A great deal of effort— much greater than anticipated — went into the curation (cleaning) of data. This work was performed by a multidisciplinary data curation team (DCTF) with expertise in clinical data science, eCRF design, statistics, and outcomes as well as study management domains. 

The data curation team examined data not only for missingness and plausibility but also for multivariate consistency by cross-checking variables with other related concepts in the database. The data curation team was sizeable and international, making communication challenging. A formal ticketing system was used to log issues and their resolution. 

DATA  QUALITY ISSUES

Throughout the study, data quality problems were identified, then investigated to identify whether these were structural issues (e.g. variances in the data type that was unanticipated at design time), site-specific issues (e.g. unanticipated variances in data element interpretation due to local or language-related misinterpretation) or simply isolated random errors. 
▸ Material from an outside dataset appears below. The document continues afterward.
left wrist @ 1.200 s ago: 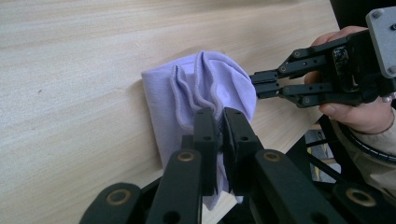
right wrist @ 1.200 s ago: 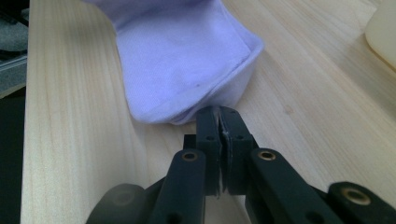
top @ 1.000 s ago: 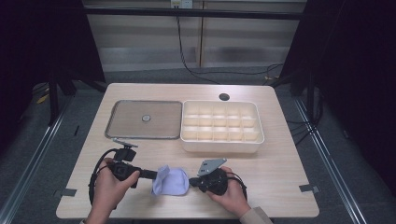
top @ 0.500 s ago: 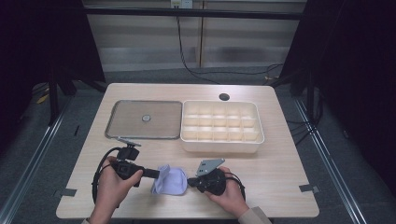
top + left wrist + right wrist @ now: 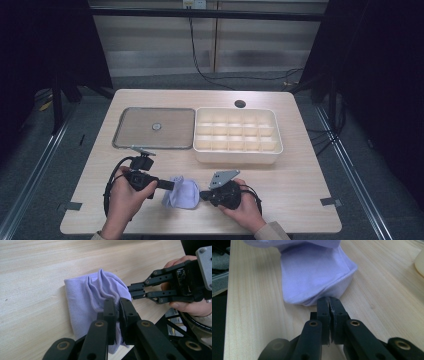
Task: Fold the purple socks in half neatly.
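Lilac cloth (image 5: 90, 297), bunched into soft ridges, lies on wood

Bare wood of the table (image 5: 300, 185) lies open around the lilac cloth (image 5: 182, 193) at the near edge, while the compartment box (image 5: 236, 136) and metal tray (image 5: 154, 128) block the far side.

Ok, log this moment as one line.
left gripper: shut on cloth | right gripper: shut, at cloth edge, grip unclear | cloth: bunched on table
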`<state>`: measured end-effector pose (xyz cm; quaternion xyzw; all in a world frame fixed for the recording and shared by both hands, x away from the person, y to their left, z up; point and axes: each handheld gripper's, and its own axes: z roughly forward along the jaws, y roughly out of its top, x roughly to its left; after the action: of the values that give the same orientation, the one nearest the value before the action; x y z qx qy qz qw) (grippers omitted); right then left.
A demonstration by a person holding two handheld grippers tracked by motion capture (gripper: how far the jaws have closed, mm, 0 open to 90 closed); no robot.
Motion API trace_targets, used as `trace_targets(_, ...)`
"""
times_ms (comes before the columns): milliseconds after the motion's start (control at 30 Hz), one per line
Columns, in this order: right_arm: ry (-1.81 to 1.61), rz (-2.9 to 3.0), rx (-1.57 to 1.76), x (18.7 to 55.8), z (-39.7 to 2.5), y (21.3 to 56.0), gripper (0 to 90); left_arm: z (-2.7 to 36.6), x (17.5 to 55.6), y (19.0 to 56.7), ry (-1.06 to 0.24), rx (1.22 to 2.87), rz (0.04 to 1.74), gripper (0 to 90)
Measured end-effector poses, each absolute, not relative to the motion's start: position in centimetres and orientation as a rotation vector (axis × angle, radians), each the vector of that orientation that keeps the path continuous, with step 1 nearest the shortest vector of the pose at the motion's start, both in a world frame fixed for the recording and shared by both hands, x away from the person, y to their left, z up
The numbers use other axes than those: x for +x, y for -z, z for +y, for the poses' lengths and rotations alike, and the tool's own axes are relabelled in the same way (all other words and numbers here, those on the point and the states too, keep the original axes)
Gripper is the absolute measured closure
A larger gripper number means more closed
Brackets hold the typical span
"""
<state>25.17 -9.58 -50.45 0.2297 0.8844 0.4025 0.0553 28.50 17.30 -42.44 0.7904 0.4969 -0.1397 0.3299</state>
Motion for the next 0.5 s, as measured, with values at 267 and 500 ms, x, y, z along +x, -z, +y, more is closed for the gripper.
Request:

Data quality problems were addressed in three broad ways: 

  • Firstly, for a small number of systematic data entry inconsistencies, it was possible to transform data or unify concepts across time-points and documented pipelines were created to do this. Range and consistency checks were updated in the eCRF if the original choices were found to be too permissive. 
  • Secondly, where systematic issues were identified, there was a robust process involving a dedicated team to go back to sites to understand and identify problems and implement solutions (including, for example, process-validation at source or ongoing training needs analysis). 
  • Finally, where common but non-systematic errors were identified, eCRF rules were updated and the subjects re-flagged as being incomplete so that sites could go back and make corrections. The entire process of data curation required nearly one year of work by the 18 members of the DCTF. The result is a high-quality dataset of immense size, that is further linked to imaging, biomarker, and genetic repositories. 

HARMONIZATION ACROSS INTBIR* STUDIES 

Joint analysis teams from CENTER-TBI and TRACK-TBI are now embarking on the first cross-study analyses, and as with data curation, it seems clear that harmonization may be more resource-intensive than had been hoped, analysis across studies will still be possible, though federated approaches to analysis may be needed. Some of the challenges are inherent to differences in the databases between the two studies, but differences in image storage and processing and regulatory barriers also contribute. 

*International Initiative for Traumatic Brain Injury Research 

Results

While the analysis of the nearly seven years of data collection is still ongoing, the study concluded in April 2020. Yielding a high-quality dataset of immense size that’s further linked to imaging, biomarker, and genetic repositories—with the first CENTER-TBI publication of comprehensive results featured in The Lancet journal of Neurology. 

You can expect to see many more future publications and revealing findings around this in-depth study as the analysis of the results is still ongoing.

“QuesGen personnel contributed substantially to the curation process. The QuesGen team provided experience and expertise that was invaluable to the CENTER-TBI team and the overall study.”